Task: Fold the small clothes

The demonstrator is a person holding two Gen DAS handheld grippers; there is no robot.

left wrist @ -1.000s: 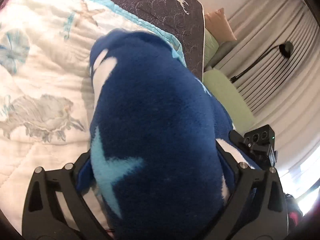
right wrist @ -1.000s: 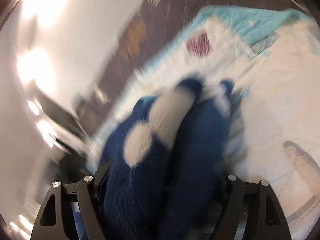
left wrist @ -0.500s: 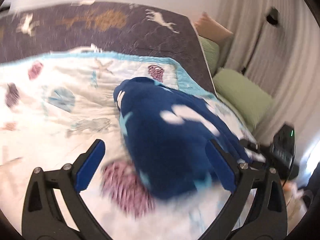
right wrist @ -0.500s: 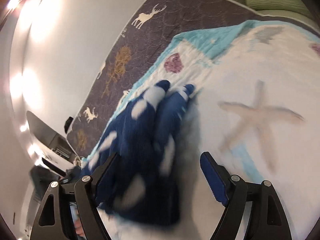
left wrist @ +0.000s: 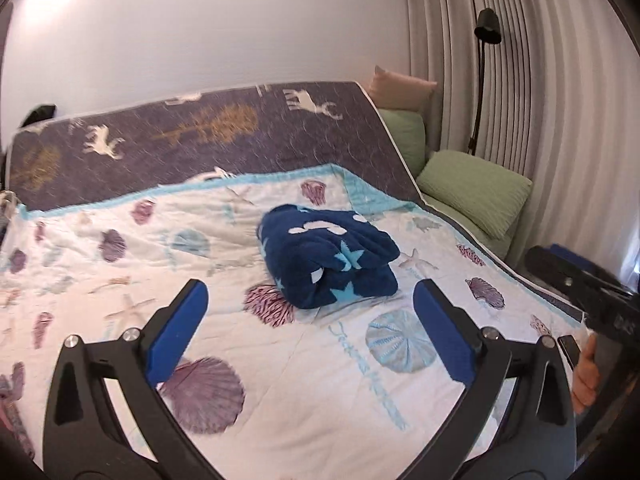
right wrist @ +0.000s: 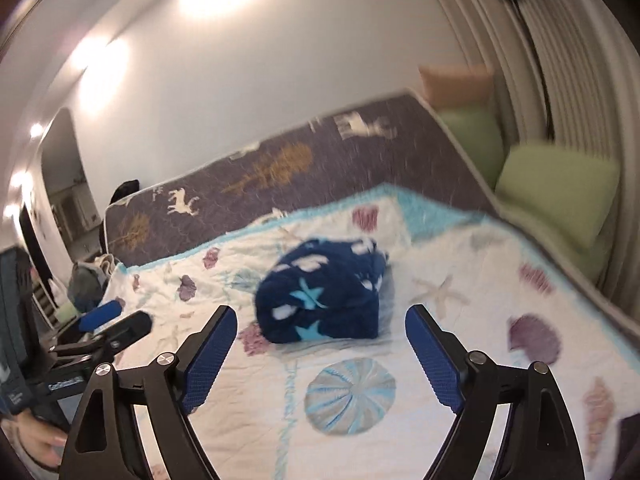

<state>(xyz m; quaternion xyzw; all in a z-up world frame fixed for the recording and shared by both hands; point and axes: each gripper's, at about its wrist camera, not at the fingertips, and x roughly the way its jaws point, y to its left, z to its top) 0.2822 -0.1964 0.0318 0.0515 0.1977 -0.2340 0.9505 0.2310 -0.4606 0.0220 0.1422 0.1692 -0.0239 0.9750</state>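
Note:
A dark blue fleece garment (left wrist: 330,258) with white spots and light blue stars lies folded in a compact bundle on the white seashell quilt (left wrist: 120,264). It also shows in the right wrist view (right wrist: 324,298). My left gripper (left wrist: 312,330) is open and empty, drawn back well short of the bundle. My right gripper (right wrist: 320,350) is open and empty, also short of the bundle. The other gripper shows at the right edge of the left wrist view (left wrist: 580,292) and at the left edge of the right wrist view (right wrist: 104,326).
A dark deer-print bedspread (left wrist: 224,136) covers the bed's far side against the wall. Green pillows (left wrist: 476,192) and a pink one (left wrist: 400,90) lie at the right by the curtains. A black floor lamp (left wrist: 486,28) stands there. A bag (right wrist: 86,284) sits at the bed's left.
Both grippers have let go of the blue garment and pulled back and up from it. The garment now lies folded on the quilt, farther from both cameras.

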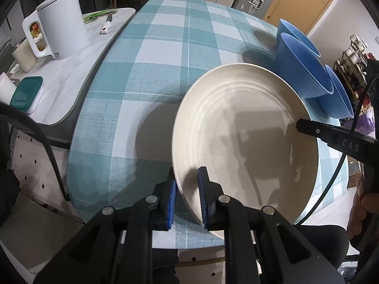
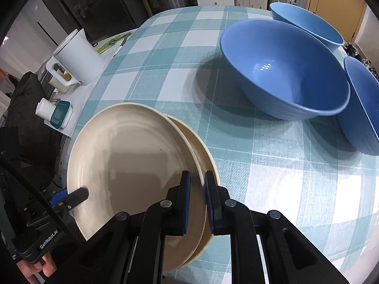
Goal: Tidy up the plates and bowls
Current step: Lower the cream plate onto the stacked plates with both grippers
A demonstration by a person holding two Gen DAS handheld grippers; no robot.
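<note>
Both tools gripped the same top plate: your left tool was clamped on its rim at one side and your right tool on the rim opposite, most likely so the wide dish stayed level between two holds instead of tipping from one. That plate sat over a second plate, shifted slightly so the lower rim showed beside the right tool; whether the two touched could not be told.

On the checked tabletop the plates lay at the near edge, close to you, with the three blue bowls grouped well apart at the far right side. Keeping like with like suggested the plates were being stacked first and the bowls were yet to be nested.

Off the cloth, a white kettle stood on the side counter, clear of the work.
</note>
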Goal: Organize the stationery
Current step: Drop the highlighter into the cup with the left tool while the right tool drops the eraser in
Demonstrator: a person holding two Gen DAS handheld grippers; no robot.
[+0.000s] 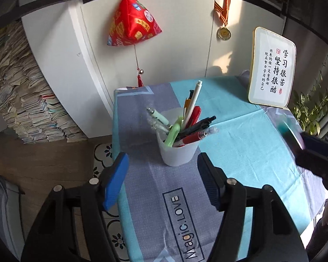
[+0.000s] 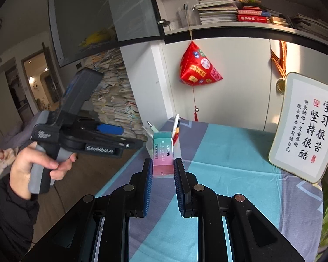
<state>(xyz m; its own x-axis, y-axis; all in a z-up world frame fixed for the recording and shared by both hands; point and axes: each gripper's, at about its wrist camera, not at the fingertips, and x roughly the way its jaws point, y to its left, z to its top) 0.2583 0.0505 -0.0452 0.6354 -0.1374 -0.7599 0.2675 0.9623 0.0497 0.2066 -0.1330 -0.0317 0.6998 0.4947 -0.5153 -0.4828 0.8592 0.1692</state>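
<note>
Right claw (image 2: 163, 168) pinches eraser (image 2: 163, 152) over blue tablecloth (image 2: 229, 163); left claw (image 1: 161, 174) spread; paper stacks (image 1: 21, 109) beyond.

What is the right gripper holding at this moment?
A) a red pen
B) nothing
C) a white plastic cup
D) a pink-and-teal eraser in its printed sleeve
D: in the right wrist view the right gripper is shut on the pink-and-teal eraser in its printed sleeve, pads against both its sides, while the pens sit in the white plastic cup ahead of the open left gripper.
</note>
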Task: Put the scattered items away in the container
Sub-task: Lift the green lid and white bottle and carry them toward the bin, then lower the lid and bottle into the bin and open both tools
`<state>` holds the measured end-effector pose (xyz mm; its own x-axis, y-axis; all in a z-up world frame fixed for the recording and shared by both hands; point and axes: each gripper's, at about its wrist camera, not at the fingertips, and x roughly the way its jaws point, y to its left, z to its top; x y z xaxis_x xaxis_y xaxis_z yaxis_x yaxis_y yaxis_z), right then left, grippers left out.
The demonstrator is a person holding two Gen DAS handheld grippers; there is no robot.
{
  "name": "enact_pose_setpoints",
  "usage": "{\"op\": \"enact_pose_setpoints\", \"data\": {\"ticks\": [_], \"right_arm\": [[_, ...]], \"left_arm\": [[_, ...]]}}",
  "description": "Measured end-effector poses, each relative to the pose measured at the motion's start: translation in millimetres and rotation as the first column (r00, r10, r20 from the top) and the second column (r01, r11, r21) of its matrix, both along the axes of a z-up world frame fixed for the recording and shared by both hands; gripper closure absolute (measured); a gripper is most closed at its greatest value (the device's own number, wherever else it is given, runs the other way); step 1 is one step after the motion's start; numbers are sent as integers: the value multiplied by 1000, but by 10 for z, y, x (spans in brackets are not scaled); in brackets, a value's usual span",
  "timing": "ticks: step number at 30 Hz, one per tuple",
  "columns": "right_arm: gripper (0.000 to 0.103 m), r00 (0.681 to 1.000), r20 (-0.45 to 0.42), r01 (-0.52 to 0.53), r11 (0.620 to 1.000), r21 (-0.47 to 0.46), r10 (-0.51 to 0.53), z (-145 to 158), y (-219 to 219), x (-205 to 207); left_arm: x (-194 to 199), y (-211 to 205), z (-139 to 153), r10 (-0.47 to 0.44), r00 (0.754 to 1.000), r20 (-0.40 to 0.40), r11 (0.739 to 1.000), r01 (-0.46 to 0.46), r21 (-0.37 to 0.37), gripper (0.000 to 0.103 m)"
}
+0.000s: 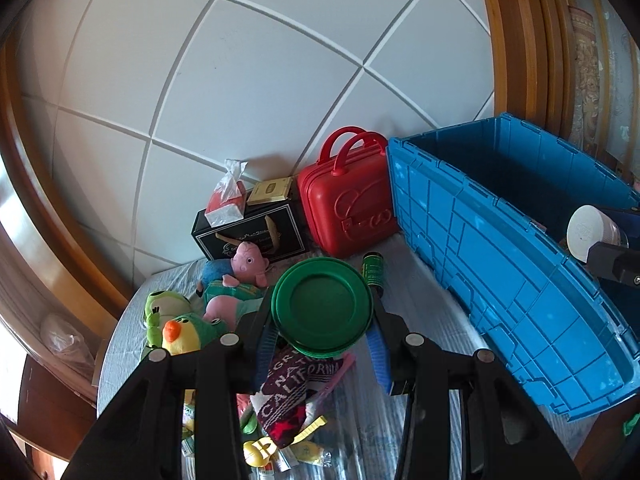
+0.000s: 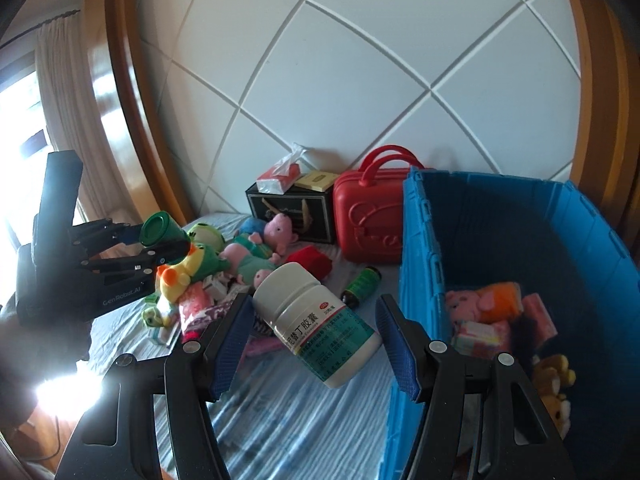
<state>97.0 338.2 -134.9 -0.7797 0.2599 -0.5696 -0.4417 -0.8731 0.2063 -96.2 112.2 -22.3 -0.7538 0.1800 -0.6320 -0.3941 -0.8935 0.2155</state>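
Bedsheet remains littered with plush toys (image 1: 236,280). Blue plastic crate (image 2: 416,240) is part-filled. Left gripper (image 1: 322,344) pinches a green-capped jar (image 1: 322,306); right gripper (image 2: 316,340) clamps a white pill bottle (image 2: 316,320).

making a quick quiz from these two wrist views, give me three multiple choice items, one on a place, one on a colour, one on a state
1. Where does the red case stand?
A. inside the crate
B. beside the crate, by the wall
C. on the black box

2. What colour is the crate?
A. blue
B. grey
C. yellow

3. What does the right gripper hold?
A. nothing
B. a plush pig
C. a white pill bottle

Answers: 1 B, the case sits against the crate's outer wall. 2 A, its walls are blue. 3 C, the bottle sits between the blue pads.
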Motion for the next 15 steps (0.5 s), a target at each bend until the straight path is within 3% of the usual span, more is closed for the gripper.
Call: {"op": "enact_pose_setpoints", "data": {"ticks": [15], "right_arm": [[40, 974, 22, 224, 975, 5, -224, -17, 723, 944]], "left_arm": [[8, 1282, 131, -213, 977, -15, 977, 213, 4, 63]]}}
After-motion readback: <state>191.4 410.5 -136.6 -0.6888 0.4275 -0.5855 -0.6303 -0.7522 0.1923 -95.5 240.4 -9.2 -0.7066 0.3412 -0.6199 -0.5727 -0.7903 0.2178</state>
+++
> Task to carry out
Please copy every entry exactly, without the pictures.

> Task output
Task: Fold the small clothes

The demonstrator is a person holding two Gen DAS handheld grippers; there is no robot.

left wrist @ -1.000s: 
right wrist @ -1.000s: 
left wrist @ -0.500s: 
right wrist @ -0.500s: 
left wrist @ +0.000s: 
right wrist @ +0.000s: 

<state>(xyz m; quaternion xyzw; all in a z-up world frame fixed for the recording and shared by both hands; point and axes: each gripper's, at about its wrist camera, not at the fingertips, and x roughly the way its jaws point, y to its left, z to its top) 0.2822 -0.1964 0.0318 0.0515 0.1977 -0.2340 0.9505 0.2310 -0.4606 0.0220 0.1422 0.1692 -0.0239 0.9750</state>
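Note:
A dark blue fleece garment (left wrist: 330,258) with white spots and light blue stars lies folded in a compact bundle on the white seashell quilt (left wrist: 120,264). It also shows in the right wrist view (right wrist: 324,298). My left gripper (left wrist: 312,330) is open and empty, drawn back well short of the bundle. My right gripper (right wrist: 320,350) is open and empty, also short of the bundle. The other gripper shows at the right edge of the left wrist view (left wrist: 580,292) and at the left edge of the right wrist view (right wrist: 104,326).
A dark deer-print bedspread (left wrist: 224,136) covers the bed's far side against the wall. Green pillows (left wrist: 476,192) and a pink one (left wrist: 400,90) lie at the right by the curtains. A black floor lamp (left wrist: 486,28) stands there. A bag (right wrist: 86,284) sits at the bed's left.
Both grippers have let go of the blue garment and pulled back and up from it. The garment now lies folded on the quilt, farther from both cameras.
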
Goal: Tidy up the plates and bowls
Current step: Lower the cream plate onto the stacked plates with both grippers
A demonstration by a person holding two Gen DAS handheld grippers; no robot.
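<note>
Both tools gripped the same top plate: your left tool was clamped on its rim at one side and your right tool on the rim opposite, most likely so the wide dish stayed level between two holds instead of tipping from one. That plate sat over a second plate, shifted slightly so the lower rim showed beside the right tool; whether the two touched could not be told.

On the checked tabletop the plates lay at the near edge, close to you, with the three blue bowls grouped well apart at the far right side. Keeping like with like suggested the plates were being stacked first and the bowls were yet to be nested.

Off the cloth, a white kettle stood on the side counter, clear of the work.
</note>
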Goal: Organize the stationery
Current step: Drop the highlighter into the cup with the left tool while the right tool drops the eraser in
Demonstrator: a person holding two Gen DAS handheld grippers; no robot.
[+0.000s] 
[+0.000s] 
<state>(xyz m; its own x-axis, y-axis; all in a z-up world frame fixed for the recording and shared by both hands; point and axes: each gripper's, at about its wrist camera, not at the fingertips, and x roughly the way its jaws point, y to its left, z to its top) 0.2583 0.0505 -0.0452 0.6354 -0.1374 -0.7599 0.2675 0.9623 0.0497 0.2066 -0.1330 -0.0317 0.6998 0.4947 -0.5153 -0.4828 0.8592 0.1692</state>
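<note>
Right claw (image 2: 163, 168) pinches eraser (image 2: 163, 152) over blue tablecloth (image 2: 229, 163); left claw (image 1: 161, 174) spread; paper stacks (image 1: 21, 109) beyond.

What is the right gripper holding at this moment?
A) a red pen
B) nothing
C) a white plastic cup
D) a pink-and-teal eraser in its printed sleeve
D: in the right wrist view the right gripper is shut on the pink-and-teal eraser in its printed sleeve, pads against both its sides, while the pens sit in the white plastic cup ahead of the open left gripper.
</note>
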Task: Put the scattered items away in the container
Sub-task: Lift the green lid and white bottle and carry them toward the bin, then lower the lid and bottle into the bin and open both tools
`<state>` holds the measured end-effector pose (xyz mm; its own x-axis, y-axis; all in a z-up world frame fixed for the recording and shared by both hands; point and axes: each gripper's, at about its wrist camera, not at the fingertips, and x roughly the way its jaws point, y to its left, z to its top; x y z xaxis_x xaxis_y xaxis_z yaxis_x yaxis_y yaxis_z), right then left, grippers left out.
The demonstrator is a person holding two Gen DAS handheld grippers; there is no robot.
{
  "name": "enact_pose_setpoints",
  "usage": "{\"op\": \"enact_pose_setpoints\", \"data\": {\"ticks\": [_], \"right_arm\": [[_, ...]], \"left_arm\": [[_, ...]]}}",
  "description": "Measured end-effector poses, each relative to the pose measured at the motion's start: translation in millimetres and rotation as the first column (r00, r10, r20 from the top) and the second column (r01, r11, r21) of its matrix, both along the axes of a z-up world frame fixed for the recording and shared by both hands; gripper closure absolute (measured); a gripper is most closed at its greatest value (the device's own number, wherever else it is given, runs the other way); step 1 is one step after the motion's start; numbers are sent as integers: the value multiplied by 1000, but by 10 for z, y, x (spans in brackets are not scaled); in brackets, a value's usual span",
  "timing": "ticks: step number at 30 Hz, one per tuple",
  "columns": "right_arm: gripper (0.000 to 0.103 m), r00 (0.681 to 1.000), r20 (-0.45 to 0.42), r01 (-0.52 to 0.53), r11 (0.620 to 1.000), r21 (-0.47 to 0.46), r10 (-0.51 to 0.53), z (-145 to 158), y (-219 to 219), x (-205 to 207); left_arm: x (-194 to 199), y (-211 to 205), z (-139 to 153), r10 (-0.47 to 0.44), r00 (0.754 to 1.000), r20 (-0.40 to 0.40), r11 (0.739 to 1.000), r01 (-0.46 to 0.46), r21 (-0.37 to 0.37), gripper (0.000 to 0.103 m)"
}
+0.000s: 
+0.000s: 
<state>97.0 338.2 -134.9 -0.7797 0.2599 -0.5696 -0.4417 -0.8731 0.2063 -96.2 112.2 -22.3 -0.7538 0.1800 -0.6320 -0.3941 -0.8935 0.2155</state>
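Bedsheet remains littered with plush toys (image 1: 236,280). Blue plastic crate (image 2: 416,240) is part-filled. Left gripper (image 1: 322,344) pinches a green-capped jar (image 1: 322,306); right gripper (image 2: 316,340) clamps a white pill bottle (image 2: 316,320).

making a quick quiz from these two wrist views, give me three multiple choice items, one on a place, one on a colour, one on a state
1. Where does the red case stand?
A. inside the crate
B. beside the crate, by the wall
C. on the black box

2. What colour is the crate?
A. blue
B. grey
C. yellow

3. What does the right gripper hold?
A. nothing
B. a plush pig
C. a white pill bottle

Answers: 1 B, the case sits against the crate's outer wall. 2 A, its walls are blue. 3 C, the bottle sits between the blue pads.
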Motion for the next 15 steps (0.5 s), a target at each bend until the straight path is within 3% of the usual span, more is closed for the gripper.
Call: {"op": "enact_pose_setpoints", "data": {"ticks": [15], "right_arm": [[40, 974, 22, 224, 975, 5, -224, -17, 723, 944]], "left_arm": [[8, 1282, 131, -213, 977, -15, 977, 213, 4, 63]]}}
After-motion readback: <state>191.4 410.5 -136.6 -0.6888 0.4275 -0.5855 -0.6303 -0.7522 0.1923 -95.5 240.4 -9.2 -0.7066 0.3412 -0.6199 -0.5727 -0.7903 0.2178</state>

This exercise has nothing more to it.